Once tensors and shapes are clear, the next object is a model. In TorchLean, a model is best read as a typed function with trainable parameters:

model : Tensor alpha inputShape -> Tensor alpha outputShape

The public API writes that idea through nn.M, nn.Sequential, and nn.build.

nn.M is the model builder. It allocates parameter seeds and assembles layers.
nn.Sequential sigma tau is a model from shape sigma to shape tau.
nn.build seed mkModel fixes the initialization seed and returns the trainable model package.

The result still feels close to PyTorch's nn.Sequential, but the input and output shapes are part of the Lean type.

2.2.1. A First MLP🔗

The smallest useful pattern is a multilayer perceptron:

open Spec
open NN.Tensor
open NN.API

def inDim : Nat := 2
def hidden : Nat := 8
def outDim : Nat := 1

def mkModel : nn.M (nn.Sequential (Shape.Vec inDim) (Shape.Vec outDim)) :=
  nn.sequential![
    nn.linear inDim hidden (pfx := Spec.Shape.scalar),
    nn.relu,
    nn.linear hidden outDim (pfx := Spec.Shape.scalar)
  ]

def task (seed : Nat) :=
  train.regression (nn.build seed mkModel)

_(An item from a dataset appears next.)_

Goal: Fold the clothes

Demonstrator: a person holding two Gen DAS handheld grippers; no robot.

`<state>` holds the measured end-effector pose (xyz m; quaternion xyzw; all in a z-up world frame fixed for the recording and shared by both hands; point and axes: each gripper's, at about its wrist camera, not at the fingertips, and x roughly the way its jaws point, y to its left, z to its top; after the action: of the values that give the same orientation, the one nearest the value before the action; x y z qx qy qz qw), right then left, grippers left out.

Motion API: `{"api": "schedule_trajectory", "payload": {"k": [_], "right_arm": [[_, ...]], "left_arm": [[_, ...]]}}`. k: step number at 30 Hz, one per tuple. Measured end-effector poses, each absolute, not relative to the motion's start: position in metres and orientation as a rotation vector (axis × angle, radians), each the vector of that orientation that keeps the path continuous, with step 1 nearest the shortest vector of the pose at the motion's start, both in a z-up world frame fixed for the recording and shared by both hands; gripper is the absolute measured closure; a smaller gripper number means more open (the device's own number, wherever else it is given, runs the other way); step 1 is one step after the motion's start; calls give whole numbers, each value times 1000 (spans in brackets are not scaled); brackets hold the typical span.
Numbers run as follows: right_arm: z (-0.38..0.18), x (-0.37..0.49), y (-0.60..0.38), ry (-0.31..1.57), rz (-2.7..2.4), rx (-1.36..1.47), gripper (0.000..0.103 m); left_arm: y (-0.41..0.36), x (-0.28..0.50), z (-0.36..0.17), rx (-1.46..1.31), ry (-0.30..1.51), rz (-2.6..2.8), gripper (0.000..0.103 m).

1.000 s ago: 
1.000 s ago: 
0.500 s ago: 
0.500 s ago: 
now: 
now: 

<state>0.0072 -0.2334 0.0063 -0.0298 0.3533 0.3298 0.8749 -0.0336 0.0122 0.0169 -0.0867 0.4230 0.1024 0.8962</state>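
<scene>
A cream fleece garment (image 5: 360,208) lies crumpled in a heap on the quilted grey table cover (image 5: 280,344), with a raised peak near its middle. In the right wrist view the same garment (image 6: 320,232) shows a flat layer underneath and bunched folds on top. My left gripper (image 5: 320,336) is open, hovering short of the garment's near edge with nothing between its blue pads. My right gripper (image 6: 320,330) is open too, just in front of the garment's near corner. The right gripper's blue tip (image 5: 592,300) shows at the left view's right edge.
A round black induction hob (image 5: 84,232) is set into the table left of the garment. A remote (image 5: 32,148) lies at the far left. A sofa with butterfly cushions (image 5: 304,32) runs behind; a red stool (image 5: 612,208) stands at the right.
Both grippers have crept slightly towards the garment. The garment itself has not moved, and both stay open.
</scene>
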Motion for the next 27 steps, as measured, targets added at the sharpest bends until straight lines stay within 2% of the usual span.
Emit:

There are three things to notice.

First, the model type says exactly what the model accepts and returns:

nn.Sequential (Shape.Vec 2) (Shape.Vec 1)

Second, nn.linear inDim hidden is not just a runtime operation. It also describes the parameter shapes for the weight and bias. When nn.build runs, it creates the initial parameter bundle for that layer.

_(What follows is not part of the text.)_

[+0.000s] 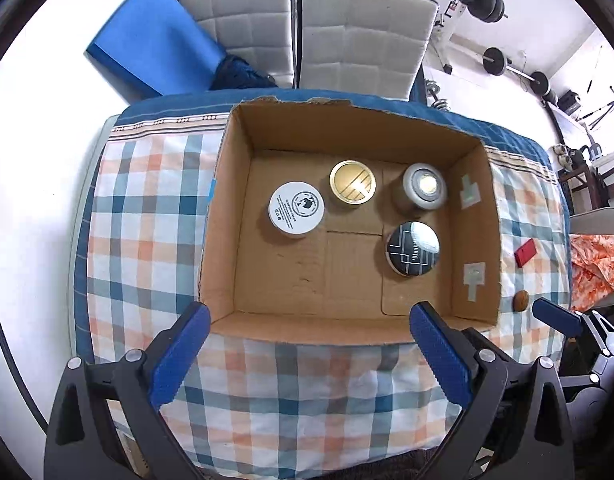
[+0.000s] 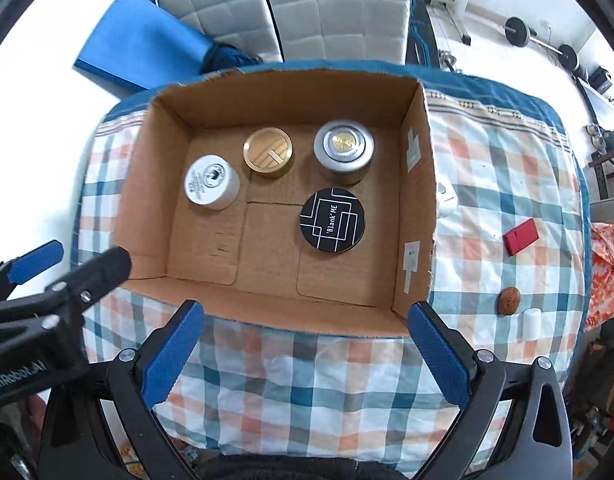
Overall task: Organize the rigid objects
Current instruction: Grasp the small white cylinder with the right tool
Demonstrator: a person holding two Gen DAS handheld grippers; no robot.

Third, train.regression attaches a loss convention to the model. The model definition and the training task are separate: the same model shape can appear in a regression task, a classification task, an export path, or a proof statement.

The runnable file is NN.Examples.Quickstart.SimpleMlpTrain.

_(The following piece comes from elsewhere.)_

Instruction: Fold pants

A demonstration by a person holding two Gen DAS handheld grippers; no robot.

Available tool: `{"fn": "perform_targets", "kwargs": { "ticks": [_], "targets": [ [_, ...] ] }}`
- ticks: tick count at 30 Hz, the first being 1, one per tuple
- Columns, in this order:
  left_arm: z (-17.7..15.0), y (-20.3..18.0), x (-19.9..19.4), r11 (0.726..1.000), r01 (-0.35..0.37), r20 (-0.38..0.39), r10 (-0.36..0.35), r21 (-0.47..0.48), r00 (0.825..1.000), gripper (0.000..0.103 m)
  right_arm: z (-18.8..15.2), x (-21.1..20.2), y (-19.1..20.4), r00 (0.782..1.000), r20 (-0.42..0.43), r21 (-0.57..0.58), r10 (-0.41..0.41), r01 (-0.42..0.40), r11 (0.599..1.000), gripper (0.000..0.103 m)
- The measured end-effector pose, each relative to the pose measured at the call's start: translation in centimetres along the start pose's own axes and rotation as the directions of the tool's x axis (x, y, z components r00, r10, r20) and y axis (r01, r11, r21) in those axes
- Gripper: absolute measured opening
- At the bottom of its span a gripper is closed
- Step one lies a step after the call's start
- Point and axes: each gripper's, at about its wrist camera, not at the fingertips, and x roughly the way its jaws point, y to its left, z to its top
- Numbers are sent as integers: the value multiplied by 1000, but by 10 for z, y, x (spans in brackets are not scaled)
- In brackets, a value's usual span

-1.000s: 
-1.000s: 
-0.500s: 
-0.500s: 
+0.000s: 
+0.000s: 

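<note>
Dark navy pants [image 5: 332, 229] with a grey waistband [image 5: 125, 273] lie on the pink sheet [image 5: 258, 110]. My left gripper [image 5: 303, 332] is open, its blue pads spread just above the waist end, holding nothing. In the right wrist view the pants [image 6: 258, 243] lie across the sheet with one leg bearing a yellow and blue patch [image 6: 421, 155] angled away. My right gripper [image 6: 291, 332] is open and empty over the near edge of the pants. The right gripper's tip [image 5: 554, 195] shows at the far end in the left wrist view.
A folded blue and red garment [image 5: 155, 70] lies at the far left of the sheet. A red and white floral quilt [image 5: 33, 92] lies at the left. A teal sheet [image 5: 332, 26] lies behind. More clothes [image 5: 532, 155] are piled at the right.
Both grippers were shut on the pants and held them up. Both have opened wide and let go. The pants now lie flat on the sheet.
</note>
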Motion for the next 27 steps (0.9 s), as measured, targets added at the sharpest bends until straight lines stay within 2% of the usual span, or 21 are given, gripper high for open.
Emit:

2.2.2. Prefix Shapes: The Batch Axis Story🔗

Linear layers usually act on the last dimension. Everything before the last dimension is a prefix shape. This is the same idea as PyTorch applying Linear(inDim, outDim) to an input shaped [..., inDim].

For one vector:

nn.linear 2 8 (pfx := Spec.Shape.scalar)
-- Shape.Vec 2 -> Shape.Vec 8

For a minibatch:

nn.linear 2 8 (pfx := Shape.Vec batch)
-- Shape.Mat batch 2 -> Shape.Mat batch 8

That prefix is why the minibatch MLP can be written with the same layer vocabulary:

def mkBatched {batch : Nat} :
    nn.M (nn.Sequential (Shape.Mat batch 2) (Shape.Mat batch 1)) :=
  nn.sequential![
    nn.linear 2 8 (pfx := Shape.Vec batch),
    nn.relu,
    nn.linear 8 1 (pfx := Shape.Vec batch)
  ]

The layer still transforms features from 2 to 8 to 1. The prefix says that the operation is applied across a batch.

The runnable minibatch example is NN.Examples.Quickstart.MinibatchMlpTrain.

2.2.3. Images and CNNs🔗

Image models use the same nn.sequential! style, but the input shape is now an image batch:

Shape.Images batch channels height width

A small CNN looks like this:

def mkCnn {batch : Nat} :
    nn.M (nn.Sequential (Shape.Images batch 1 4 4) (shape![batch, 2])) :=
  let outC : Nat := 3
  let outH : Nat := (4 - 2) / 1 + 1
  let outW : Nat := (4 - 2) / 1 + 1
  let featInner : Shape := Shape.Image outC outH outW
  let featSize : Nat := Spec.Shape.size featInner
  nn.sequential![
    nn.conv (n := batch) (inC := 1) (inH := 4) (inW := 4)
      { outC := outC, kH := 2, kW := 2, stride := 1, padding := 0 },
    nn.relu,
    nn.flattenBatch,
    nn.linear featSize 2 (pfx := Shape.Vec batch)
  ]

Here the shape bookkeeping is part of the model definition:

the convolution maps N x 1 x 4 x 4 to N x 3 x 3 x 3;
nn.flattenBatch keeps the batch axis and flattens the feature axes;
the final linear layer maps each flattened image to two logits.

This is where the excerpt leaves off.